Footballers and bad haircuts have always gone together like pies and peas. Less talked about are the players who quietly go about their business sporting the kind of stylish dos that come highly recommended by the experts. We’ve asked one such expert – Adam Brady from award-winning Soho barbers Ruffians – to give us his pick of this season’s bunch.
Best footy hairstyles 2016
By Style Feed Staff, 9 May 2016
The forgotten man of Jose Mourinho’s nightmare season at Chelsea, Falcao has upped his hair game even as his actual game suffered, moving from his former 90s centre parting to a more textured look.
‘He has kept the top long enough to sweep back and gone for a short, tight taper on the back and sides,’ explains Brady. ‘This is good for those with square faces, as it emphasises the masculine bone structure. Apply a paste to damp hair with your hands and rake through with your fingers for hold and shine.’
A Premier League champion at 35, Wasilewski is a man with plenty to feel good about. Add to that list being a solid exponent of the skin fade.
‘Wasilewski’s overall look works well for him,’ says Brady. ‘Which is good, as I wouldn't want to break bad news to this guy. The contrast of a textured crop on top with a tight fade on the sides complements the perfectly groomed beard, the length of which perfectly accentuates his bone structure. This look is good for those with finer hair on top. Apply a clay or a texturising dust to the roots and mess around with your fingers.’
The Spurs vice-captain missed out on the Premier League trophy but, if it’s any consolation, sports one of the smartest and most adaptable dos in football.
‘Vertonghen’s hairstyle is a perfect way to transition from football pitch to summer garden party,’ says Brady. ‘He has kept enough length on the sides to push it towards his ears. The whole cut is scissored, creating texture, and uses the natural wave of the hair to direct its flow. A soft side parting can be styled in with a comb or just with your hands. To dry your hair, apply a pomade with a small amount of paste (this is good for extra hold). Rake through from the roots with your hands and push backwards. This looks is good for those with longer or more triangular faces.’
Definitely the most ‘out there’ choice on this list, Man City’s £32million man may aspire to be a defensive rock on the pitch but, in the hair department, he’s all erratic flair.
‘Full points to his barber for exploring their creative license,’ says Brady. ‘Otamendi is sporting a half buzz cut, half textured crop – both of which are great, but tricky to pull off at the same time. What saves him here is his beard length – it has elongated his otherwise square face.’
Alan Pardew’s on-pitch Aussie general can reflect on an inconsistent season for his Crystal Palace team, but in the hair stakes, he’s been reliably solid.
‘Another beard/hair combination – but this time with an easy-to-manage hairstyle,’ says Brady. ‘It’s simply a short back and sides, all scissor cut, kept even all the way around.

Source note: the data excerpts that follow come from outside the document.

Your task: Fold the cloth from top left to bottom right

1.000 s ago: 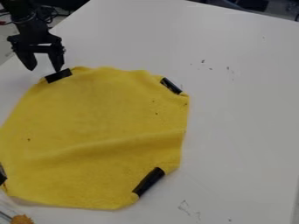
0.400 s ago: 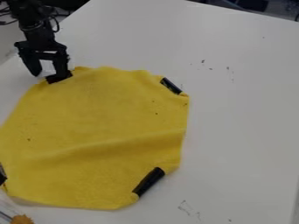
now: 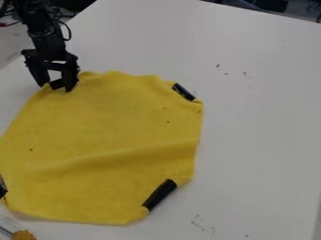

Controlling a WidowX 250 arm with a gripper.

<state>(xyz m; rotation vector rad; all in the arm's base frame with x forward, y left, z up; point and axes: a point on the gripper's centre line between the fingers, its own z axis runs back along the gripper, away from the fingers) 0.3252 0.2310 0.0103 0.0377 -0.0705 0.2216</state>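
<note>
The black gripper [image 3: 55, 88] is at the upper left, over the top-left corner of the yellow cloth [image 3: 113, 122]. Its two fingers stand apart, one on each side of the black tape [image 3: 57, 84] on that corner; whether they touch it I cannot tell. The cloth lies spread out with a low crease across its lower half. More black tape marks its upper-right corner [image 3: 183, 92], its lower-right corner [image 3: 159, 194] and its left edge.
The white table [image 3: 263, 117] extends to the right of the cloth and behind it. An orange-brown object [image 3: 24, 235] lies at the bottom-left corner of the view, beside something clear.
The gripper has moved right and down, from left of the taped corner to over it, with its fingers now on either side of the tape. The cloth looks unmoved.
</note>
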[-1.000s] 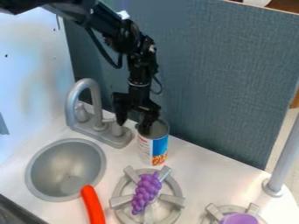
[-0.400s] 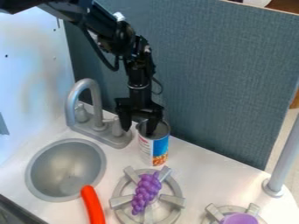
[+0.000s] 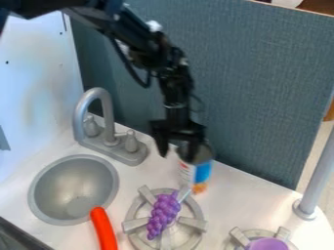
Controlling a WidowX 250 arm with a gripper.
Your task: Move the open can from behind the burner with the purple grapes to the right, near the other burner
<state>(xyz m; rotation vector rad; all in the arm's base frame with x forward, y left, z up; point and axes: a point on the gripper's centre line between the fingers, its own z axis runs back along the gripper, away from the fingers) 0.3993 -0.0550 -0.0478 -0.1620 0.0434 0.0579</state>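
Observation:
My black gripper (image 3: pixel 177 150) hangs down behind the stove burner, right of the faucet, with its two fingers spread apart. One finger reaches into the open top of a tin can (image 3: pixel 195 171) with a white, blue and orange label. The other finger is to the left of the can, outside its rim, with a gap between. The can stands on the white counter near the grey-blue panel, just behind the burner, and looks slightly tilted.
A purple grape bunch (image 3: pixel 163 215) lies on the grey burner (image 3: pixel 134 223). Left are the round sink (image 3: pixel 73 190), the grey faucet (image 3: pixel 103 110) and an orange-red item (image 3: pixel 103 229). A purple object (image 3: pixel 267 244) sits on another burner; a grey post (image 3: pixel 315 180) stands at right.
The gripper has shifted right and slightly toward the camera, and the can has moved the same way with it. The rest of the counter looks the same.

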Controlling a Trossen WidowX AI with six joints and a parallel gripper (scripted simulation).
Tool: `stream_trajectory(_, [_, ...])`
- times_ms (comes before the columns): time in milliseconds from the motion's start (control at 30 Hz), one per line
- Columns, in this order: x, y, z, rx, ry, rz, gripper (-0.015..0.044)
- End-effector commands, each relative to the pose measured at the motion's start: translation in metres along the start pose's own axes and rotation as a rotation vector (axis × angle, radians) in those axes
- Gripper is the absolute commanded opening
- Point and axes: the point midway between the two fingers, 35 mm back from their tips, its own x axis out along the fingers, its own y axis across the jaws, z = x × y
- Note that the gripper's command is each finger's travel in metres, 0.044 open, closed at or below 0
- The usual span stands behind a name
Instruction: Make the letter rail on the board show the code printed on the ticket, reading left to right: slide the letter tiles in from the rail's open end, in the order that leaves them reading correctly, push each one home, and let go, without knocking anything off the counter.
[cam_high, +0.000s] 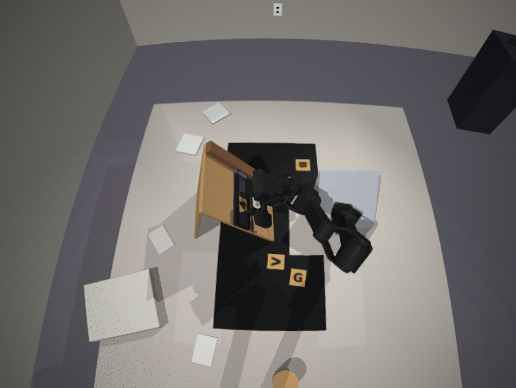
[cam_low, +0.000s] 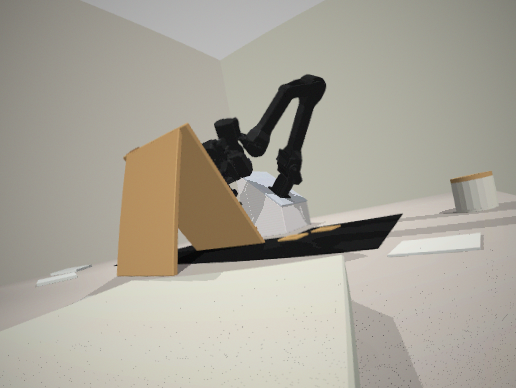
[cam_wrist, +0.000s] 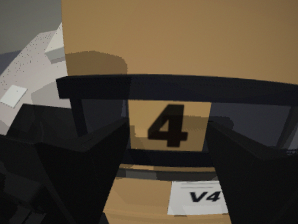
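My gripper (cam_high: 246, 204) (cam_wrist: 167, 125) is shut on the 4 tile (cam_high: 242, 204) (cam_wrist: 195, 137). The tile sits upright between the upper and lower lips of the dark rail (cam_wrist: 250, 89), with rail showing on both sides of it. The rail is on the sloping wooden board (cam_high: 215, 192) (cam_low: 150, 215) (cam_wrist: 175, 40). The ticket (cam_high: 257, 203) (cam_wrist: 190, 205) below the rail reads V4. The V tile (cam_high: 275, 261) and the G tile (cam_high: 298, 277) lie near the board's lower corner. The B tile (cam_high: 302, 164) lies beyond the arm. In the exterior view the board hides the fingertips.
A black mat (cam_high: 250, 312) (cam_low: 370, 235) lies under the tiles. A pale blue block (cam_high: 357, 187) is by the arm's base. A cream box (cam_high: 122, 307) (cam_low: 225, 325), a round wooden-topped pot (cam_high: 285, 379) (cam_low: 474, 194) and several white cards stand or lie around.
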Motion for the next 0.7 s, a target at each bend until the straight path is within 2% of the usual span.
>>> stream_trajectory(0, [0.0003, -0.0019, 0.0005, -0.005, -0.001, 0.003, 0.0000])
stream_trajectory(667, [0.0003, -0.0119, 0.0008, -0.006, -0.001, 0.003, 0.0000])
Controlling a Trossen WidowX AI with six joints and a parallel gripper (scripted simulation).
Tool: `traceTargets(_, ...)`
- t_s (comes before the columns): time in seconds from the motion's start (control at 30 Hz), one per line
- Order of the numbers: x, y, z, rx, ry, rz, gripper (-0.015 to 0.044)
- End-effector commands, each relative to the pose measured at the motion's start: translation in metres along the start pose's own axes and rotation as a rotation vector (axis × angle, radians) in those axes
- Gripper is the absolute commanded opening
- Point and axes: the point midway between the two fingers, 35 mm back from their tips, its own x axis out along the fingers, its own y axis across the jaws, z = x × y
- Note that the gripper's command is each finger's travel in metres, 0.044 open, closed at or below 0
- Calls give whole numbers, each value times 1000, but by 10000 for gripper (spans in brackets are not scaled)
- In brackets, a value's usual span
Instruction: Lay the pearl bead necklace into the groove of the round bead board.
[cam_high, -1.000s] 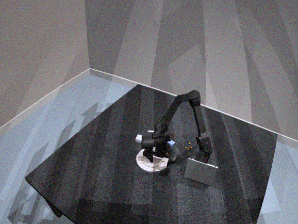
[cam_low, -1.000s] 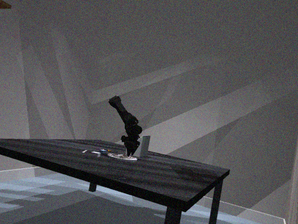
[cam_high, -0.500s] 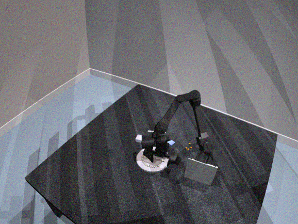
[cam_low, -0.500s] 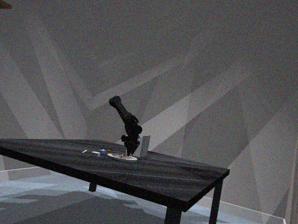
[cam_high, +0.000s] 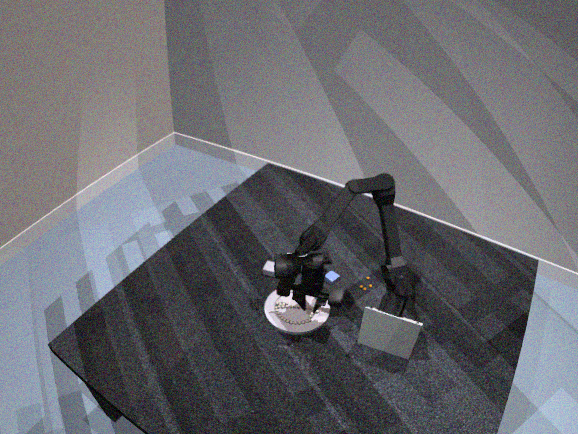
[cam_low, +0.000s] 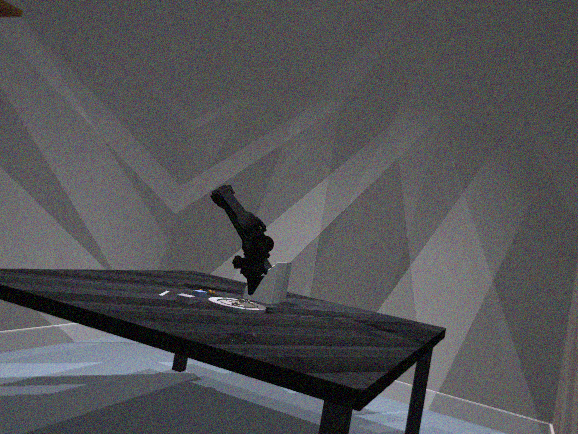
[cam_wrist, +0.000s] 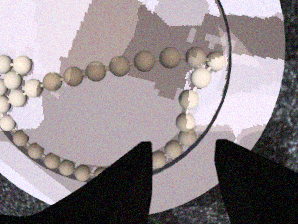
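Note:
The round white bead board (cam_high: 270, 316) (cam_low: 257, 308) (cam_wrist: 260, 100) lies on the dark table; its groove shows as a thin dark ring in the wrist view. The pearl bead necklace (cam_high: 295, 322) (cam_wrist: 145, 61) lies on the board. Its lower strand follows the ring, its upper strand crosses the inside, and several beads are bunched at the left of the wrist view. At the right, a bend of the strand comes close to the ring. My gripper (cam_high: 309, 309) (cam_low: 251, 293) (cam_wrist: 183, 151) is partly open and empty, above the board's edge. Its left finger hides some lower beads.
A grey upright panel (cam_high: 390, 332) (cam_low: 278, 285) stands beside the board, near the arm's base. A blue square piece (cam_high: 332, 276) (cam_low: 200, 291), a white block (cam_high: 269, 268) and several small orange dots (cam_high: 370, 285) lie beyond the board in the top view.

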Motion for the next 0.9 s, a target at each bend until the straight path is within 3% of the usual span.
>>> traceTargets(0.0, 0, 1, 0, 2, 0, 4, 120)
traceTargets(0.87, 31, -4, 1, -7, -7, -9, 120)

The focus here is on the beard, which Jedinak has grown out wisely, covering up a pointy chin. This has given extra weight to the bottom half of his face, resulting in a square, masculine silhouette. To maintain the beard, get it tidied up every three or four weeks and apply a beard oil to the roots once a day (this will condition the skin and nourish the hairs).’
Finally, the Premier League’s most charismatic manager has proved that style doesn’t start or end with the men kicking the balls.

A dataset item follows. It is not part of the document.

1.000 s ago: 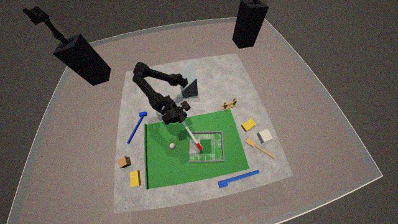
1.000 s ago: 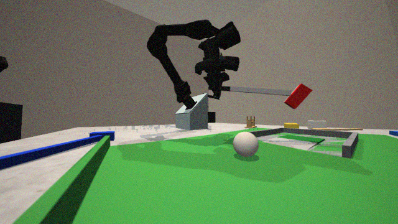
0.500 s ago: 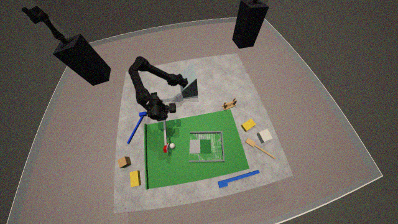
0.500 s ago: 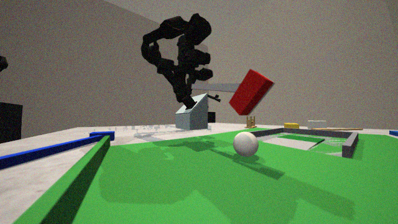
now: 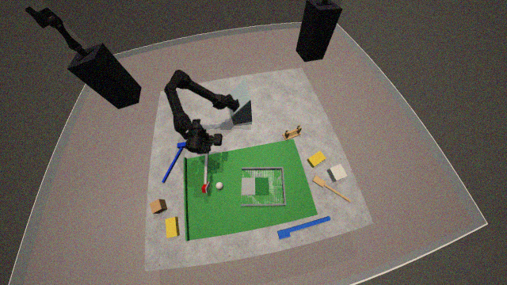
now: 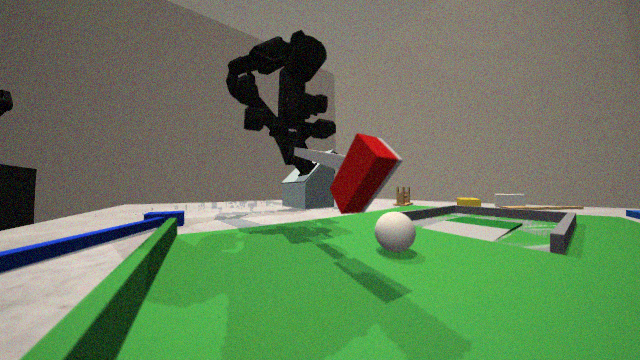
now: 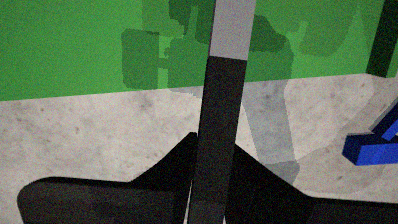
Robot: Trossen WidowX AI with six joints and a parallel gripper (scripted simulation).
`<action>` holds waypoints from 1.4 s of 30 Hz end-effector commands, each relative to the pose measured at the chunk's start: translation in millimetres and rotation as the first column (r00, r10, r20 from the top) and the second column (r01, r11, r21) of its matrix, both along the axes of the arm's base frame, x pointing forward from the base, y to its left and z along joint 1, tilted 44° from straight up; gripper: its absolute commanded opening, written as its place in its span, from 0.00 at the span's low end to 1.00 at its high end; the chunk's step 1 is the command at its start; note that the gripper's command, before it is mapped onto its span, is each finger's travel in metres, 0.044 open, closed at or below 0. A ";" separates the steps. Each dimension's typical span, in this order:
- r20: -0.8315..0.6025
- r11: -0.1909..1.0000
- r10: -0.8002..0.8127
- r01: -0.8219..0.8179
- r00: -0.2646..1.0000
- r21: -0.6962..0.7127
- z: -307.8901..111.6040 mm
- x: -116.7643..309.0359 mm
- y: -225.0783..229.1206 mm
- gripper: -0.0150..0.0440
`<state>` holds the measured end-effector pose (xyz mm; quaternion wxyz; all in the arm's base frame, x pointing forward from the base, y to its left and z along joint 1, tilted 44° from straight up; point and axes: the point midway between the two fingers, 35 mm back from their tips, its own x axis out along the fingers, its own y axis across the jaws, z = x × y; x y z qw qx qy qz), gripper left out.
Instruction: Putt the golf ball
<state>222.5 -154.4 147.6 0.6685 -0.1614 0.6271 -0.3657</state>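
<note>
My gripper [image 5: 206, 152] [image 7: 206, 140] is shut on the dark grip of the red putter [image 5: 204, 188] [image 6: 362, 175] [image 7: 233, 30]. The grey shaft reaches out over the green mat. The red head is tilted and raised above the mat. The white golf ball [image 5: 219, 185] [image 6: 395, 231] rests on the mat, just right of the head in the top view, a small gap apart. Farther right are the grey ramp [image 5: 248, 186] [image 6: 467, 230] and the raised green [image 5: 261, 186] [image 6: 485, 221], inside a grey wall [image 5: 283, 186] [image 6: 563, 235]. The wrist view does not show head or ball.
A blue club [image 5: 173, 162] [image 6: 75, 241] [image 7: 375, 154] lies left of the mat, beyond the green edge rail [image 5: 186, 198] [image 6: 135, 280]. A brown block [image 5: 158, 206] and yellow block [image 5: 171, 227] are nearby. A wooden rack [image 5: 291, 135], wooden paddle [image 5: 337, 192] and blue bar [image 5: 309, 225] lie around the other sides.
</note>
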 end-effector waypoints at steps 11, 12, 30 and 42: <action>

‘Football manager by day and Jaime Lannister by night, Klopp is gifted with thick straight hair, which you can push in every direction,’ says Brady. ‘Apply a paste to the roots and mix with a small amount of texturising dust. Push around with your fingers for a dramatic look. Grow a bit of stubble (salt and pepper works a dream) to look a bit less Prince Charming and a bit more Kingslayer.’